Experience shows that it usually takes at least 50 years and huge investments to phase in new energy alternatives to the point where they provide 10  20% of total energy use. To choose the best alternative we should answer the following questions:

  • How much of the energy source will be available in the near future (the next 15  25 years) and in the long term (the next 25 -50 years)

  • What is this source net energy yield?

  • How much will it cost to develop, phase in and use this energy resource?

  • How will extracting, transporting, and using the energy resource affect the environment, human health, and the earth's climate?

What is net energy? It is the only energy that really counts, as it takes energy to get energy. For example, oil must be 1) found, 2) pumped out from beneath the ground or ocean floor, 3) transferred to a refinery and converted to useful fuels (such as gasoline, diesel fuel and heating oil), 4) transported to users, 5) burned in furnaces and cars before it is useful for us.
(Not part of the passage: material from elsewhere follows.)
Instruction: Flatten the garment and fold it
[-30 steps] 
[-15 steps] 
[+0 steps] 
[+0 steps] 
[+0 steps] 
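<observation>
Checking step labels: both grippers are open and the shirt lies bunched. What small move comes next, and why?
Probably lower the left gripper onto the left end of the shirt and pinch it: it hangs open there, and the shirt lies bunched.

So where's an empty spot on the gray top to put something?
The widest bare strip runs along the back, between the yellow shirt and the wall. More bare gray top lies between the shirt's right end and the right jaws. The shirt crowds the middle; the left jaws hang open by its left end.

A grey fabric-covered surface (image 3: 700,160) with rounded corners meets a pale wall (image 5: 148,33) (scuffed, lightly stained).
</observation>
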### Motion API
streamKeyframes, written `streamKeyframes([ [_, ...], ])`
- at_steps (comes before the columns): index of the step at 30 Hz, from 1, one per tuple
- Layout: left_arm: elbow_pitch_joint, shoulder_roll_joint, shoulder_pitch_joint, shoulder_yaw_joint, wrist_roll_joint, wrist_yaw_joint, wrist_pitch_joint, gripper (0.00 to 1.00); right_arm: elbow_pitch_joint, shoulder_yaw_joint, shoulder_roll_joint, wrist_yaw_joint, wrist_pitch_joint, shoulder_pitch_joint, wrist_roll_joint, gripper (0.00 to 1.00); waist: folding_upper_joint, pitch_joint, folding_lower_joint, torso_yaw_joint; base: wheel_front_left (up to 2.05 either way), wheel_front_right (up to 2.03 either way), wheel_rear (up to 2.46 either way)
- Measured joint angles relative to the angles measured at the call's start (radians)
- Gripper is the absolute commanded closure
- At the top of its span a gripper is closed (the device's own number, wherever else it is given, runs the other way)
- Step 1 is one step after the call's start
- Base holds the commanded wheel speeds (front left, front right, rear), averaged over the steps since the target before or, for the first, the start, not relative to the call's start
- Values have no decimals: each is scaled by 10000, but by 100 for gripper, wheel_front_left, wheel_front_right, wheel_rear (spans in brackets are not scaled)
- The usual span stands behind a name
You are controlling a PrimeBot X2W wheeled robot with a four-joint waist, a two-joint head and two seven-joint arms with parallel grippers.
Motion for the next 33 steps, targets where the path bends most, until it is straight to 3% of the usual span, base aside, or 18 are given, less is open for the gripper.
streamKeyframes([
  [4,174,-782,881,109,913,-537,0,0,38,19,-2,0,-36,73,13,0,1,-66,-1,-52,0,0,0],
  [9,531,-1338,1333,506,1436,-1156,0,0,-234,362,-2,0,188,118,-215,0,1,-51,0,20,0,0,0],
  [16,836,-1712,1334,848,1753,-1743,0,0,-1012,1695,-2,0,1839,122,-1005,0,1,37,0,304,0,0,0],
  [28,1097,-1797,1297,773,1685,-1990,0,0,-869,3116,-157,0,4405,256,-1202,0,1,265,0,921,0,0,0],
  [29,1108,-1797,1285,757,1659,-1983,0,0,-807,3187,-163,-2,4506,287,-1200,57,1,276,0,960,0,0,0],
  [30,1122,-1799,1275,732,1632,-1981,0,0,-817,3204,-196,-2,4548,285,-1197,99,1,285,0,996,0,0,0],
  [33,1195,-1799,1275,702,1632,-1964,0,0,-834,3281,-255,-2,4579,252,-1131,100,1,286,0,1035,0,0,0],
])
Each of these steps uses energy, and the second law of energy tells us, that each time we use energy to perform a task; some of it is wasted and degraded to low-quality energy. We can express net energy as the ratio of total energy produced to the energy used to produce it. Currently, oil has a high net energy ratio because much of it comes from large, accessible deposits such as those in the Middle East. When those sources are depleted, the net energy ratio of oil will decline and prices will rise. Conventional nuclear energy has a low net energy ratio because large amounts of energy are needed to 1) extract and process uranium ore, 2) convert it into a usable nuclear fuel, 3) build and operate nuclear power plants, 4) dismantle the highly radioactive plants after their 15  40 years of useful life, and 5) store the resulting highly radioactive wastes for thousands of years.